Au cœur de l’Europe, le pays le plus improbable est bien la Suisse. Trois aires linguistiques dominantes dont les habitants, souvent, ne se comprennent pas de l’une à l’autre, des cantons, en réalité des États, aux traditions et sensibilités confessionnelles différentes : la Suisse actuelle n’existerait pas sans la volonté de ces entités disparates d’être ensemble et si « les puissances », en 1815, n’avaient pas voulu qu’il y ait au carrefour de leurs intérêts cette confédération astreinte à un statut de neutralité. Plus européen, on ne fait pas !
Et pourtant la Suisse ne fait pas partie de l’organisation politico-économique qu’est l’Union européenne. Dûment consultée par un vote, sa population ne l’a pas voulu et ne le veut toujours pas. Réflexe collectif de repli ? Ce serait trop vite dit. Une partie du corps électoral réagit certes de cette manière, mais elle est minoritaire. Les Suisses voyagent beaucoup dans le vaste monde et savent très bien que leur pays, pour simplement continuer d’exister, doit participer à des échanges de tous ordres avec la planète entière. Leur attitude majoritaire actuelle de réserve envers l’UE tient surtout, selon moi, à un sens de la démocratie mâtiné d’influence protestante.

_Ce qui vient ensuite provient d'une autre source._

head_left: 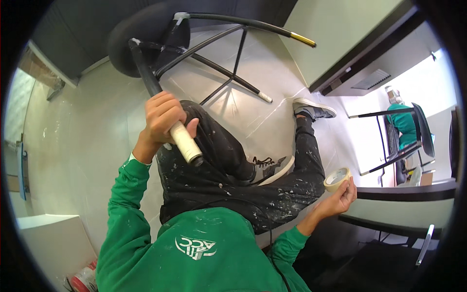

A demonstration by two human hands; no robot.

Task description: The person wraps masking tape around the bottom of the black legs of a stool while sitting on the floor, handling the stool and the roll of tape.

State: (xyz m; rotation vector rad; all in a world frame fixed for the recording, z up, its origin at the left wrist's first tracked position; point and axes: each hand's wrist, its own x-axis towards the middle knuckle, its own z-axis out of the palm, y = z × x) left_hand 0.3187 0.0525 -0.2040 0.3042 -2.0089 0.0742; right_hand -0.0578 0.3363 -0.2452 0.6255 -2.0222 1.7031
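Note:
A black stool [121, 41] lies tipped on the floor with its legs pointing toward me and to the right. My left hand [164, 117] is closed around one leg, close to its end. Cream masking tape [184, 141] wraps that end, leaving a dark tip. Another leg ends in a gold-yellow section [302, 39], and a third has a pale covering [265, 97] at its tip. On the right, beside my knee, my right hand [343, 198] holds a roll of masking tape [336, 179] between thumb and fingers, apart from the stool.
My paint-spotted legs [292, 194] are bent on the tiled floor [97, 146], under the held leg. A second dark chair [424, 129] lies tipped at the right, near something green [401, 126]. At the lower left stands a white box [58, 243] beside a red-and-white container [85, 278].

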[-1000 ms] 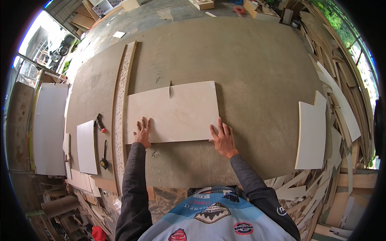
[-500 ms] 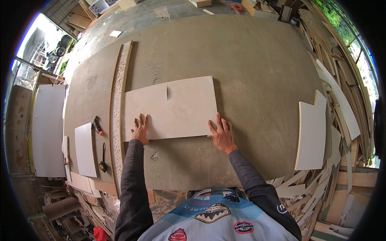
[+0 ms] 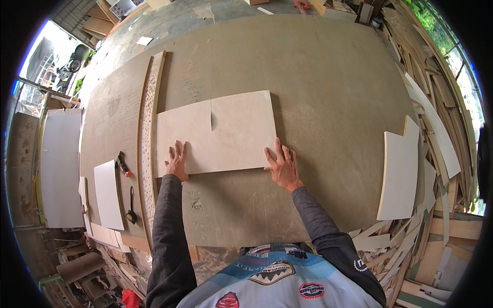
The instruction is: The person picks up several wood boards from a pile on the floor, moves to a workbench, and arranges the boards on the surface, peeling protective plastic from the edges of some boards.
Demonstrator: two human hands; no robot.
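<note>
A pale rectangular panel (image 3: pixel 236 133) with a short slit in its far edge lies on the large brown board. Its left edge sits against or very close to a long speckled strip (image 3: pixel 149 108) with wooden edges. My left hand (image 3: pixel 176 161) rests on the near left corner, fingers spread over the surface. At the near right corner is my right hand (image 3: pixel 284 165), its fingers stretched along the right edge and the thumb touching the corner. Left of the strip lie a red-and-black hand tool (image 3: pixel 122 164) and a black-and-yellow tool (image 3: pixel 132 214), apart from both hands.
The brown board (image 3: pixel 339 102) serves as the work surface. A white sheet piece (image 3: pixel 109 195) lies on its left, and a notched white piece (image 3: pixel 400 174) at its right edge. Wooden offcuts (image 3: pixel 436 97) are heaped along the right. A tall white panel (image 3: pixel 61 167) stands far left.
The panel has slid a little away from me along the strip, both hands moving with it. The hands keep nearly the same pose, and my view has shifted slightly.
</note>
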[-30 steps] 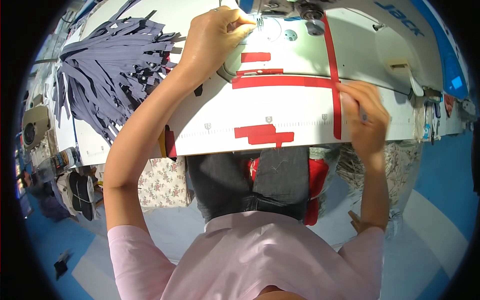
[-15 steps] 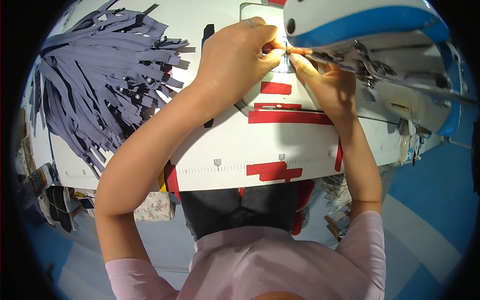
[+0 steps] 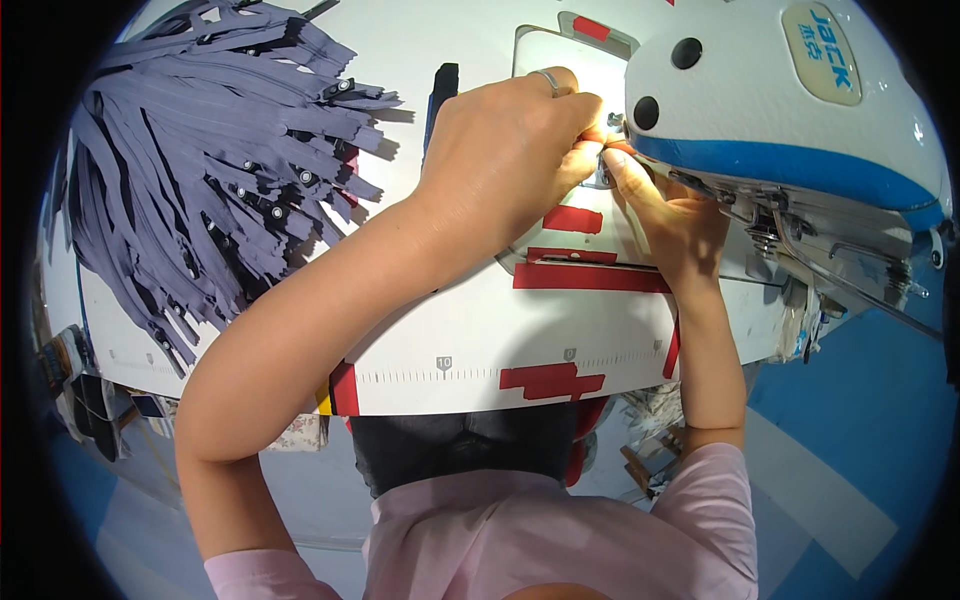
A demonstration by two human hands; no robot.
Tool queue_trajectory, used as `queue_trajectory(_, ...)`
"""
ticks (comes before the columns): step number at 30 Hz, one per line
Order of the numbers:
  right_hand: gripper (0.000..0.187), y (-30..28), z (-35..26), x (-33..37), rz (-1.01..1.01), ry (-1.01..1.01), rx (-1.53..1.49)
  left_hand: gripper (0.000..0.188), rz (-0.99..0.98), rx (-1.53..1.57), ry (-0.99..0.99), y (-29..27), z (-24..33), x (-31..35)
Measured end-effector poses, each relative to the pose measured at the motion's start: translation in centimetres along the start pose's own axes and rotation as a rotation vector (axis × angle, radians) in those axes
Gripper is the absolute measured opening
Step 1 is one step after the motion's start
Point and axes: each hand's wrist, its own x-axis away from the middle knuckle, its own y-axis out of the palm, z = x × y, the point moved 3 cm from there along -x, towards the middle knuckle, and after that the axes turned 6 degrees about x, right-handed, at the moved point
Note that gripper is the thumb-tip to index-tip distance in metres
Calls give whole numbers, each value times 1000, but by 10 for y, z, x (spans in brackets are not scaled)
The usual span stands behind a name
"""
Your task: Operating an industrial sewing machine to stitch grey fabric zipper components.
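Note:
Both my hands meet under the head of a white and blue sewing machine [image 3: 740, 120], in the bright light at its needle. My left hand [image 3: 515, 140], a ring on one finger, is closed with thumb and fingertips pinched together. What sits in that pinch is hidden behind the fingers. From the other side my right hand [image 3: 680, 225] comes in, its thumb and forefinger also pinched near the presser foot and partly covered by the machine head. Anything between them is too small to name.
A large bundle of grey zippers [image 3: 190, 140] with dark sliders lies on the white table [image 3: 430, 335] at left. Beside my left wrist is a dark narrow strip [image 3: 441, 100]. Red tape [image 3: 590, 277] marks the tabletop, and a printed ruler scale runs along its front edge.
The view has shifted, so table and hands appear lower and more of the machine's top shows. Both hands stay at the needle area, still pinched close together.

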Motion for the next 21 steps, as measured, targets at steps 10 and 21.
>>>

La Suisse actuelle, dans son organisation générale, date de 1848. À la suite de la brève guerre civile qui, sommairement dit, a opposé les cantons catholiques aux cantons protestants, la Constitution fédérale qui a scellé le retour à la paix a mis en place un régime de démocratie directe, complété à plusieurs reprises par la suite, qui suppose une conception très protestante du citoyen responsable et libre de ses opinions, y compris sur le plan religieux. Il est censé être suffisamment mature pour non seulement élire ses représentants aux chambres fédérales, mais aussi pour intervenir dans la gestion du pays par l’exercice de son double droit d’initiative (100 000 signatures pour soumettre au vote populaire un nouvel article constitutionnel) et de référendum (50 000 signatures pour soumettre au peuple une décision ou une loi adoptée par les chambres fédérales). Autrement dit, les Suisses ne cessent par leurs votes d’intervenir dans la gestion des affaires fédérales (quatre scrutins par année). C’est par exemple de cette manière que la Suisse a adhéré au système de Schengen : on ne saurait se montrer plus européen !
En revanche, sous la pression de courants d’opinion venus surtout des régions alémaniques, mais pas seulement, la Suisse se défend pour l’instant (certains voudraient que ce soit définitivement) de chercher à faire partie de l’UE, l’argument majeur étant en l’occurrence que l’UE est insuffisamment démocratique. Il est vrai que, sur ce point, les Suisses, du moins ceux qui participent effectivement aux scrutins fédéraux, sont particulièrement sourcilleux. À titre d’exemple, ils trouvent par comparaison peu démocratique le fonctionnement du système politique de la France républicaine. Mais, toujours sous un angle comparatif, les Français peuvent se demander si le régime suisse ne pâtit justement pas d’un excès de démocratie directe.
C’est en effet l’une des questions qu’en Suisse on ferait bien de se poser. Ces dernières décennies, certains partis se sont mis à lancer des initiatives constitutionnelles pour en faire autant d’arguments électoraux en leur faveur. Mais c’est à mon sens abuser de ce droit, et trop d’initiatives pourraient finir par étouffer le droit d’en faire usage. Quant à inscrire dans la Constitution fédérale, comme certains tentent de le faire, une interdiction définitive de chercher à faire adhérer la Suisse à l’UE, serait-elle plus réellement démocratique que celle d’aujourd’hui, ce serait là encore abuser de ce droit en refusant aux générations à venir la liberté de s’adapter à l’évolution des circonstances.
Et le protestantisme dans tout cela ? Le politique, pour lui, n’est jamais du domaine de l’absolu, mais du transitoire et, en démocratie, du compromis dûment négocié entre les courants de pensée ayant part à la décision. Les constitutions elles-mêmes, si elles transcendent les préoccupations individuelles ou groupusculaires, n’ont rien d’éternel ou d’irréformable. Les lois sont faites pour être respectées, mais elles n’ont rien de sacré. Antigone, dans sa résistance à Créon, reste à cet égard une figure emblématique, même si elle n’est pas biblique. Tout comme, évidemment, les prophètes d’Israël et leur renvoi parfois intempestif à la volonté divine. Ceux qui se réclament du Christ Jésus ont toujours toutes les raisons de s’en souvenir et d’en tirer les conséquences qu’ils jugent opportunes ou nécessaires dans leur participation à la vie politique de leur pays, de leur partie d’Europe ou du monde.